The only reliable way to block such stuff in current browsers is to disable JavaScript.

KaKi87 commented 4 years ago

Just use uBlock.

KOLANICH commented 4 years ago

I already use it, and a bunch of other tools. But it doesn't solve the issue of website owners intentionally or nonintentionally counteracting the usage of the tools.

KaKi87 commented 4 years ago

Use Fuck FuckAdblock, formerly known as Anti-Adblock Killer.

BurakParsAydin commented 4 years ago

Hey @KOLANICH May I ask if you're still trying to find a proper extension for this? If not, I can create a Chrome extension for this. I haven't created any Chrome extension before, but I'm sure, I will do something.

KOLANICH commented 4 years ago

May I ask if you're still trying to find a proper extension for this?

I am not trying anymore, I am pretty sure that there is no.

If not, I can create a Chrome extension for this. I haven't created any Chrome extension before, but I'm sure, I will do something.

Feel free to do everything you want, I currently have no time for implementing this idea - that's why I have posted it here and not started myself.

Please note: I (and most of people who need such kind of an extension use Firefox, because in it it is possible to disable harmful APIs) use Firefox. Though it may be easy to port since Firefox supports WebExtensions too. But devtools API may have some specifics.

BurakParsAydin commented 3 years ago

Update: I would work on this idea, but I couldn't have much time to do it. Anyone can take over the project now. Cheers!

GANES1998 commented 3 years ago

I am interested, but since I am not a expert would require guidance. Can u please get me the list of documentation I have to refer for this and the general overview or approach of how this could be implemented. Should this be a chrome dev tool ?. I am interested

KOLANICH commented 3 years ago

@GANES1998

The instruction below is mainly for Firefox, but may work in Chromiums with some changes. If your OS is Windows, you would need Firefox Developer Edition, on Linuxes and other free desktop OSes usual Firefox should usually fit.

  1. take some boilerplate. Feel free to take https://github.com/KOLANICH-WebExts/experiment-parse.xpi/tree/master/extension

  2. read Mozilla's docs about extension manifest. At first time you would only need a content script.

  3. Modify the boilerplate and load it as a temporary addon using about:debugging

  4. Get familiar wit writing a content script. It is as easy as writing a userscript. Just get familiar to the following API: <element>.getElementBy*, <element>.querySelectorAll, Array.map, Array.filter, Array.forEach, document.createElement, <element>.style.*, and the most importantly console.log. And of course, JS. Axel Rauschmayer's books (freely available on his website) + MDN are the best. All these APIs are available not only to content scripts, but also to webpages. You can play with them using devtools console.

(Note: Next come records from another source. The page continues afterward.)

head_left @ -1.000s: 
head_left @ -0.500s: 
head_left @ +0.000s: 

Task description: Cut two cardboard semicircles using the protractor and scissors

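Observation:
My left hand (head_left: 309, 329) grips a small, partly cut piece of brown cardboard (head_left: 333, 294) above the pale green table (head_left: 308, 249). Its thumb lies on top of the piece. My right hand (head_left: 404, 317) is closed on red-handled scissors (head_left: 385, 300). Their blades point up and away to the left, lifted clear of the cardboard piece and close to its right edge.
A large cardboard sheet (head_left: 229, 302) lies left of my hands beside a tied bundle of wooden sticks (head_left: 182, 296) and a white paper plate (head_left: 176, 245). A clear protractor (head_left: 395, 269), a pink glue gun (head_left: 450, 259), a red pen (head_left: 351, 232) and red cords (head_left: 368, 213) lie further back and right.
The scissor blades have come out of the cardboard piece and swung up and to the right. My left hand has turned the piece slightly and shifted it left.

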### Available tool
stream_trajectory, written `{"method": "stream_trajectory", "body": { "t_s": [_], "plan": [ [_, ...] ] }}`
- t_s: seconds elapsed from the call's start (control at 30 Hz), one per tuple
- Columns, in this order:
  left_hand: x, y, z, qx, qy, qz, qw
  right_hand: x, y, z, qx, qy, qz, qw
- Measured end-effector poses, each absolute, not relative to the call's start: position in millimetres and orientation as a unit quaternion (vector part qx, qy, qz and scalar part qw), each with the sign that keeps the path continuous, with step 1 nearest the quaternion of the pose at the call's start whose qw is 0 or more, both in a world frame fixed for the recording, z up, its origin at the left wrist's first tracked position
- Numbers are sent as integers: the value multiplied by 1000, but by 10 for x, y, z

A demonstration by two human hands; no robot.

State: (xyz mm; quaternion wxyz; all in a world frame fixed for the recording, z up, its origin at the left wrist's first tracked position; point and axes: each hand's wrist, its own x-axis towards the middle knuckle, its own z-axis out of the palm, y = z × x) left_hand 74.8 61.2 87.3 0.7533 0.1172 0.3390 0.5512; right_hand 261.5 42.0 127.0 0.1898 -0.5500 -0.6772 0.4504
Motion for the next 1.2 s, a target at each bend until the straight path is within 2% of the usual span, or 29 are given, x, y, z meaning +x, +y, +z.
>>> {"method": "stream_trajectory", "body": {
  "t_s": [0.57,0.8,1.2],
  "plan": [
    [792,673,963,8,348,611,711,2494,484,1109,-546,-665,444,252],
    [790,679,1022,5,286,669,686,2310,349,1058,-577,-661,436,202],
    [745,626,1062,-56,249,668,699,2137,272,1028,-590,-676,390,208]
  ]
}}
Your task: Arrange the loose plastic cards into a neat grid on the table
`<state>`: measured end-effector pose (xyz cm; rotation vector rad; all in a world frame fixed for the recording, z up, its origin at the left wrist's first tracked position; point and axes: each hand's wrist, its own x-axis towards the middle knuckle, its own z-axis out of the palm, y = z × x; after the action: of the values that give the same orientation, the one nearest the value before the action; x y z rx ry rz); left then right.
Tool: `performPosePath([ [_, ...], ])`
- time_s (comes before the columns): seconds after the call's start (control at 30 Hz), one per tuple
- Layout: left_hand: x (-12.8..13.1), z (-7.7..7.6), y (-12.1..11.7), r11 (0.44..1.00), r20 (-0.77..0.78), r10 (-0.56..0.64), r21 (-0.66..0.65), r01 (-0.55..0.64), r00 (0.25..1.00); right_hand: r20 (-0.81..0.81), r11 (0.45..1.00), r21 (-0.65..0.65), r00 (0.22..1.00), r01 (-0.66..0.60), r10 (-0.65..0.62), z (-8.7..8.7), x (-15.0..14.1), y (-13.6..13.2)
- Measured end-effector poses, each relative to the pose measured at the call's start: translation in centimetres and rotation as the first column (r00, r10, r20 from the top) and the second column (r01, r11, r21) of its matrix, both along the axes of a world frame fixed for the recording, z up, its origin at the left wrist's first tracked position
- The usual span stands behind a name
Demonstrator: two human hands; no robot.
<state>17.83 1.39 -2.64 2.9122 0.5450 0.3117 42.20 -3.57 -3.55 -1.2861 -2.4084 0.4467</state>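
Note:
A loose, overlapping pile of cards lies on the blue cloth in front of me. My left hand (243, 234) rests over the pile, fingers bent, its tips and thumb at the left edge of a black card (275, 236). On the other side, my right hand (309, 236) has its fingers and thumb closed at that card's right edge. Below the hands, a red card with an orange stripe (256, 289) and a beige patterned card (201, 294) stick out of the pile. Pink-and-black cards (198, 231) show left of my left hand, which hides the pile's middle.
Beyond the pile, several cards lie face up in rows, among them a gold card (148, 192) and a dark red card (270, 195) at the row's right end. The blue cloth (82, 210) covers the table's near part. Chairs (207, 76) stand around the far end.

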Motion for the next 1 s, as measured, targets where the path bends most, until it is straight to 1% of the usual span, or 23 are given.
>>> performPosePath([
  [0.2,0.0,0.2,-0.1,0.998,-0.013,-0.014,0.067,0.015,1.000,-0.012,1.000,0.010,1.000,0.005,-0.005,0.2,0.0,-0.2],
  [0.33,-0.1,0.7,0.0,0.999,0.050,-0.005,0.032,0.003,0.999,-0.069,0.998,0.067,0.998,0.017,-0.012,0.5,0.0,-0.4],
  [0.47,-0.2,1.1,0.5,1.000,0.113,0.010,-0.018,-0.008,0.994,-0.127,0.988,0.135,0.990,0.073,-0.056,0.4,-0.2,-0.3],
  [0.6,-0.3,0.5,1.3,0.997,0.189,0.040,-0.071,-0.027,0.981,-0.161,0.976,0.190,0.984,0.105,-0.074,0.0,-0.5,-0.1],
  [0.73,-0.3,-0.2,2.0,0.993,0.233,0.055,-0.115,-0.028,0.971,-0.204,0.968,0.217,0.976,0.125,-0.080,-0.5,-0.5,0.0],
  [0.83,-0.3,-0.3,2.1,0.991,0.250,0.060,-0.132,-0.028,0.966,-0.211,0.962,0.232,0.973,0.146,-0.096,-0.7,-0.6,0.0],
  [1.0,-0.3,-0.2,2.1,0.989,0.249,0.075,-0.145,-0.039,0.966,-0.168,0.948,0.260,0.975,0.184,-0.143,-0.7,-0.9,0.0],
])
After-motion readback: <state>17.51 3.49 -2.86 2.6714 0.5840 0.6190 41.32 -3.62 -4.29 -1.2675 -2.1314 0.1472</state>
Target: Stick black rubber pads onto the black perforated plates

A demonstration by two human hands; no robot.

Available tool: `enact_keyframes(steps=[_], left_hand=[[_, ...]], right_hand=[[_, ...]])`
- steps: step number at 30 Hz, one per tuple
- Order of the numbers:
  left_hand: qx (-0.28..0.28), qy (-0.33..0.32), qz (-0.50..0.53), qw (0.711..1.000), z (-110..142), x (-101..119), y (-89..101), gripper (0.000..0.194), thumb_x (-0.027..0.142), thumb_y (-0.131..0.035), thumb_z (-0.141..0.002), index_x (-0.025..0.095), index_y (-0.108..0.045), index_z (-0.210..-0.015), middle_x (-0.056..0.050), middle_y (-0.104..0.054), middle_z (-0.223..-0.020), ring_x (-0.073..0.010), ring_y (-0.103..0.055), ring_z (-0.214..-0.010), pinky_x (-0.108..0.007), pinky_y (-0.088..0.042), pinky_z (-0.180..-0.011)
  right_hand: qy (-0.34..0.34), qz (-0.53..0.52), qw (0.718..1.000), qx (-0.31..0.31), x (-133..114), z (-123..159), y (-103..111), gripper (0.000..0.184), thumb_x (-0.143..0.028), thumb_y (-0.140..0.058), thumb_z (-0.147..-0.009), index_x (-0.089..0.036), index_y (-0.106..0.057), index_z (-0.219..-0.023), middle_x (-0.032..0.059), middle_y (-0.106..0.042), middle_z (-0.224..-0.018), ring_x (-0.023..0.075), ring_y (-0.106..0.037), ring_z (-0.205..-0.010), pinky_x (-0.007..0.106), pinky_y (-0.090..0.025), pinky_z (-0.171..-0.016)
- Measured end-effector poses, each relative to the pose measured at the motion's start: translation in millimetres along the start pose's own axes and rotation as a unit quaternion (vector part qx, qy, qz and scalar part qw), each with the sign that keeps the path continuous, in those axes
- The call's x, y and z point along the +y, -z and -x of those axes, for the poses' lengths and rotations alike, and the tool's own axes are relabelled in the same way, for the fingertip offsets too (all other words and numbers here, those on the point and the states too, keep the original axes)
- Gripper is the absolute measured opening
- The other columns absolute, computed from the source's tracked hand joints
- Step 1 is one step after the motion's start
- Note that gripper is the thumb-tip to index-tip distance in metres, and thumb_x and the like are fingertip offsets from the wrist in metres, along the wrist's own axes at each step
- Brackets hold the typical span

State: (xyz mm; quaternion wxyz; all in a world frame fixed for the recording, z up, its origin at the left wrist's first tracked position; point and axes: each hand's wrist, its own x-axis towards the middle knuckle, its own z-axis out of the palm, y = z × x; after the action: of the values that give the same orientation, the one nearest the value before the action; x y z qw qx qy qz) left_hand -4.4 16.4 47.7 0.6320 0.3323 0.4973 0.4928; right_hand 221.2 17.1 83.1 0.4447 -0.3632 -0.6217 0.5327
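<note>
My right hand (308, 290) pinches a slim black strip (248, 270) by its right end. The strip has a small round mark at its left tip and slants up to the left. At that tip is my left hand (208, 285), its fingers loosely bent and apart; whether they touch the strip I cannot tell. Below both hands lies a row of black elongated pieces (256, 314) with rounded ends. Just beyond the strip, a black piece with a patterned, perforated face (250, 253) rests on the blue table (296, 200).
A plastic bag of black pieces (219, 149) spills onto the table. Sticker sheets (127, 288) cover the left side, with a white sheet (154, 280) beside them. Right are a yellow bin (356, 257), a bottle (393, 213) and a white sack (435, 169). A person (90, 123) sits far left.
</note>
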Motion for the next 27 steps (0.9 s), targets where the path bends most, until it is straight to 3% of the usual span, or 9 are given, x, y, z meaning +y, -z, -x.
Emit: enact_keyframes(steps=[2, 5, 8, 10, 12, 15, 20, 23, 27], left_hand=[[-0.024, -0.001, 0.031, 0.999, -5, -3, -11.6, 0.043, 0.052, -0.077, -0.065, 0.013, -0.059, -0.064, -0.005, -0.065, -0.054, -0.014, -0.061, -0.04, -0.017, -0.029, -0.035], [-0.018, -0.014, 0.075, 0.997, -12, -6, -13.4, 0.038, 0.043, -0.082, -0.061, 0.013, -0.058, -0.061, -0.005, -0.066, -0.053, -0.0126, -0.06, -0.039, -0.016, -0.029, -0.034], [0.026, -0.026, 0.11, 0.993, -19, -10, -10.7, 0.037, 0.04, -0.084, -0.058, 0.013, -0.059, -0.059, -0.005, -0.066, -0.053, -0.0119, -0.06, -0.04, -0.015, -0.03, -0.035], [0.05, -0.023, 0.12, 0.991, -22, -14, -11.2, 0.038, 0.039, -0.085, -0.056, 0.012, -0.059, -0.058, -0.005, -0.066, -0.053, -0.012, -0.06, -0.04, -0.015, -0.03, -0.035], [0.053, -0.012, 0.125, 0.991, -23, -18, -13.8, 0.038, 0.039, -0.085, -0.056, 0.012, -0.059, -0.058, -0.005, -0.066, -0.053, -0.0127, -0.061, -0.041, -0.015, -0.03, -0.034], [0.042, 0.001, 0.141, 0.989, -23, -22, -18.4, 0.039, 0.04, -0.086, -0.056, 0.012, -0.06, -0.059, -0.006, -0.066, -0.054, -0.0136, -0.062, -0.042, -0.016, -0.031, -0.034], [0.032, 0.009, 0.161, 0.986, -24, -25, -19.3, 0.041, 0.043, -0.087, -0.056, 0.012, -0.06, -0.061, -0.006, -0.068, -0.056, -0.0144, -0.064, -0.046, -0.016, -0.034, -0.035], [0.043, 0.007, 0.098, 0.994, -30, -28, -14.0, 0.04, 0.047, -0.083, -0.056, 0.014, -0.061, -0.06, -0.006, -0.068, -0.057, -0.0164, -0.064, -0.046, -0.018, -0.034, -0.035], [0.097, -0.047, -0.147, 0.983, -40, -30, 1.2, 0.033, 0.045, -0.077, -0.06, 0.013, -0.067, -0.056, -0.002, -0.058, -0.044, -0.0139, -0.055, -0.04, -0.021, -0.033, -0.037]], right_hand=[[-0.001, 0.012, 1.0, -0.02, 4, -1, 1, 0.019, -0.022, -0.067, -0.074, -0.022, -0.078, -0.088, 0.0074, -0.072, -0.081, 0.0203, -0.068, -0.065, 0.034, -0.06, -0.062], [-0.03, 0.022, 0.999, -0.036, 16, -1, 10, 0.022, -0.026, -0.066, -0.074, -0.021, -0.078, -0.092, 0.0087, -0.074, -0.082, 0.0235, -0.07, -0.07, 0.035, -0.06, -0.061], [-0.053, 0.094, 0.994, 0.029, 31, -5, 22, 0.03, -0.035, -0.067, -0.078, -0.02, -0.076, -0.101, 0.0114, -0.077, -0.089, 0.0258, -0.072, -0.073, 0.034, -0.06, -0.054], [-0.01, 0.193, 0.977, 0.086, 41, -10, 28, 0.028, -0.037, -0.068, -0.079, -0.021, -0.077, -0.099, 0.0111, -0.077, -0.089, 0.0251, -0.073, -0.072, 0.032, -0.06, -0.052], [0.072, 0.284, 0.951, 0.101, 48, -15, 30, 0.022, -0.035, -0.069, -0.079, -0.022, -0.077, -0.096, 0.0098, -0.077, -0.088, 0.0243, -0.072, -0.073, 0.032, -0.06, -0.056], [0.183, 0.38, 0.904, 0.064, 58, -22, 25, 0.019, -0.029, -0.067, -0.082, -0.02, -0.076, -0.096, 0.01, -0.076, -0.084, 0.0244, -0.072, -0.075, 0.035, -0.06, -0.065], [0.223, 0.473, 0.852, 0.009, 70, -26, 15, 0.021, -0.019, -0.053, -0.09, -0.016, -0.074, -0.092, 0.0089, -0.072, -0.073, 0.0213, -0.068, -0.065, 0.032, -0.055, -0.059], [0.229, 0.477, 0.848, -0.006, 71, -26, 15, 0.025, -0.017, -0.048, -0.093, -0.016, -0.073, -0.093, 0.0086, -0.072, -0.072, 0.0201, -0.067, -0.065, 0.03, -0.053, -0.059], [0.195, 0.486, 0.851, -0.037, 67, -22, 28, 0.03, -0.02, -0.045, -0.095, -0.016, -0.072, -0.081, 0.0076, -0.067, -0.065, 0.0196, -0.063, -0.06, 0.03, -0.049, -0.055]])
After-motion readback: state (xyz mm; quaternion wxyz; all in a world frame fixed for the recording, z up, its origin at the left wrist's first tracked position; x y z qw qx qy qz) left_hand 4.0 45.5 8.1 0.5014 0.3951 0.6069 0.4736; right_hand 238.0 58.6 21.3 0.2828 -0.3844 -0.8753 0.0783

  5. read https://developer.mozilla.org/en-US/docs/Web/API/CSSStyleSheet

  6. install noscript and set it up to block all the JS. Then install uMatrix. Start visiting websites. Your target at this step is to teach yourself to revert the sabotage manually. So, choose the websites that contain lot of text, CSS-sabotage is usually on on such websites. Docs, manuals, knowledge bases, blogs, stuff like that. The scope of this project is solely CSS-based sabotage. The sign of it is when JS is disabled and you disable CSS for the site in uMatrix, you see the text you should see, but when CSS is enabled (as it should be) and JS is disabled you don't .

  7. You should learn how to detect it and revert it using devtools manually. Open devtools, and go to inspector tab. Then in the left top corner there is a button allowing to select element right on page. Click it and choose the blank area on the page where the text should be. In the tree undisplayable (but not transparent!) elements are grayed out. Select the undisplayable element closest to the root of the tree. Then in the right you will see CSS props. Usually you need opacity, visibility and display; opacity:0 makes ah element transparent, so does visibility: hidden. display: none just makes an element not to be shown. For each CSS property in Firefox dev tool there exists a checkbox allowing to disable it temporarily. Click the checkbox and check if the text has appeared.

  8. Learn to revert the sabotage using JS API.

  9. Using CSSStyleSheet API learn to examine stylesheets and write some code that detects CSS rules matching some template, i.e. opacity: <some low value>.